むろん、水路の安全管理の責任が、水利組合なり、自治体なりにあることは前提であり、その安全配慮の対応は不可欠と思いますが、それはハードで、壁をつくることがベストではないと思うのです。ソフト的手法、危険といい付き合いをする、意識を持たせることが大事だと思うのです。
その中で、これ以上の危険は避けるべきというのがある程度醸成されていくように思うのです。
それは危険箇所の把握です。ため池や用排水路、自然河川がすべて危険なわけではなく、いずれもラムサール条約の対象となりうる、生態系が豊かな場所であり、そのような恵まれた環境を知ること、その生態とともに生きることの重要性を知ることも大事でしょう。
また、高齢者に多い、大雨や台風などでの、状況把握のために、あるいは枯れ枝などで堰止められていないか監視活動をしたりするため、あるいは支障木の除去作業をしたりしていて、用排水路に落ちてしまう事故も少なくないと思います。

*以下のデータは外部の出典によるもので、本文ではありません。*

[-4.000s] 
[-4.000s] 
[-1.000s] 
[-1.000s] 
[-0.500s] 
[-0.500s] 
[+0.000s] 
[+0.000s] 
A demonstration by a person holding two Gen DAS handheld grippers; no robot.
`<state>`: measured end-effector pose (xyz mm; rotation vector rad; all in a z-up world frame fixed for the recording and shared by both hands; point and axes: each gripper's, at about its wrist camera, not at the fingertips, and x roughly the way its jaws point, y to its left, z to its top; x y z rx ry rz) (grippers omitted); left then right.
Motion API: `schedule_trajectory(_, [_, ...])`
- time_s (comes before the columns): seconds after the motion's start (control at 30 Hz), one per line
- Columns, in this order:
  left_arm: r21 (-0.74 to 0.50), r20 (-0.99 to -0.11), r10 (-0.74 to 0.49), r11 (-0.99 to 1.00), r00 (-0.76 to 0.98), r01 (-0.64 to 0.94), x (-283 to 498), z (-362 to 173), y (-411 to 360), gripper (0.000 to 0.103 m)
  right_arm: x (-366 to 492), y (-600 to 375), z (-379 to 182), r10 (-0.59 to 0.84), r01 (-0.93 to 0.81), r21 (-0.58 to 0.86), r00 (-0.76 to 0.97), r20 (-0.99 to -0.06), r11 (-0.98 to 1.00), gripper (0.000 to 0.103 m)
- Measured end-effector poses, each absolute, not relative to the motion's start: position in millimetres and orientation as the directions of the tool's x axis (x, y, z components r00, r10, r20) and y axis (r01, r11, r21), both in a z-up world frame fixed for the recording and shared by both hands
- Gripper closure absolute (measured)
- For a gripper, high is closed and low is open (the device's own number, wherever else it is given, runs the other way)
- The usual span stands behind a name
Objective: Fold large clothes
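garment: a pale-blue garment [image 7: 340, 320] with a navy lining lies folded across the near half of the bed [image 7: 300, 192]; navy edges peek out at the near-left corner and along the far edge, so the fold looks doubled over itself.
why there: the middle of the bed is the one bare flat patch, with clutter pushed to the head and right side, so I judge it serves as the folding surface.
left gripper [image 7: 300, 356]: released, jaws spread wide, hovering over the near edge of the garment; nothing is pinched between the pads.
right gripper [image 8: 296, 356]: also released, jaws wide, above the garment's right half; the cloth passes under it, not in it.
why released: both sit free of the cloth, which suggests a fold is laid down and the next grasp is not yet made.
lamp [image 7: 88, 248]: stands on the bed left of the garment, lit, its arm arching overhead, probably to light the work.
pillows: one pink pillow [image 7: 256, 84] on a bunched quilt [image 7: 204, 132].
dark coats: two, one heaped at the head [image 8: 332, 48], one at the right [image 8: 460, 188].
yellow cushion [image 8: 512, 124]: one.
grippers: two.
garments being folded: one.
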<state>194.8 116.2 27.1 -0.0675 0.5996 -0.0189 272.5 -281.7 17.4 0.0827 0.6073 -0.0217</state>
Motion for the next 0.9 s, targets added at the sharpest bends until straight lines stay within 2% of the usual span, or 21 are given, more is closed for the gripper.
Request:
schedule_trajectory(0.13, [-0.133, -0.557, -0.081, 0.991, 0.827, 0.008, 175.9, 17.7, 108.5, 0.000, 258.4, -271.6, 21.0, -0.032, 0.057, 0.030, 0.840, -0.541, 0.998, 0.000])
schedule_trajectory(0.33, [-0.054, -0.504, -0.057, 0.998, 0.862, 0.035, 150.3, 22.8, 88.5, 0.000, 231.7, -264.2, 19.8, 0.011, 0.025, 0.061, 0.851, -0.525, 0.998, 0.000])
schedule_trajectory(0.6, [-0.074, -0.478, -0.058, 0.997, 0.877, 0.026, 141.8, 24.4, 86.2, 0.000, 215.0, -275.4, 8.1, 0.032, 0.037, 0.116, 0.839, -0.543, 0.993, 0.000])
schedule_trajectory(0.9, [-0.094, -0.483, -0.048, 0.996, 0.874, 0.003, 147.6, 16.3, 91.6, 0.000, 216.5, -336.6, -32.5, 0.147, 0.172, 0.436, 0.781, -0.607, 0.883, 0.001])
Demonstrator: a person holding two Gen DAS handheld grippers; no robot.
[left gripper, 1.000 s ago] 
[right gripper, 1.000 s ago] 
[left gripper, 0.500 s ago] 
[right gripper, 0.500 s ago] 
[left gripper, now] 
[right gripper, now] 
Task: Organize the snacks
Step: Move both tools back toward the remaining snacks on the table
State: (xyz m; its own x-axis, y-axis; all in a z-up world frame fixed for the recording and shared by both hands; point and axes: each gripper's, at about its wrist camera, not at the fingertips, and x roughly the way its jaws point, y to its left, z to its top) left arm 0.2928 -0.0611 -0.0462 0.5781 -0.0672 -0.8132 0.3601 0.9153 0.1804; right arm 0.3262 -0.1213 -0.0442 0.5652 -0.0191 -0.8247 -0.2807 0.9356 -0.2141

私も大雨の時など心配になり、見に行きます。しかし、その流れは荒れ狂っていて、普段の姿とはまったく異なります。足下も不安定になっています。溢水している場合もあります。枯れ木が流れてくることもあります。強風に飛ばされそうになることもしばしばです。
朝早かったり、夜であったりすることもあり、懐中電灯では視界が狭くとても周りがよく見える状況ではないことが少なくありません。
でも多くの高齢者は、不安になって出かけます。そのような活動を止めることが一番と言うことは誰もが承知しています。でも多くは自分がやらなければと思っている人なのだと思います。それが農村者会で生きている少なくない高齢者の生き方かもしれません。
とはいえ、高齢になると、以前ほどには対応できないことと、最近の異常な豪雨は、予想できない程度に到っていると思います。改めて地域の共同活動の必要を感じます。ハザードマップができ、配布されるようになりましたが、これは一応のもので、現実の危険に対応するものにまだなっていません。このようなハザードマップの広報を通じて、改めて自然の異変に対応できる地域における組織作り、その中で個々の高齢者の単独活動を最小化する努力が必要ではないかと思うのです。といっても農村でがんばっているひとはすでに60過ぎで若い、70代がまだ元気という調子ですから、若者が関与できるような組織作りを考えていかないといけないでしょう。
それには、子どもの遊び場として、その若い両親と高齢者層が共同して楽しめるような活動ができるようになるといいなと期待して、今日は終わります。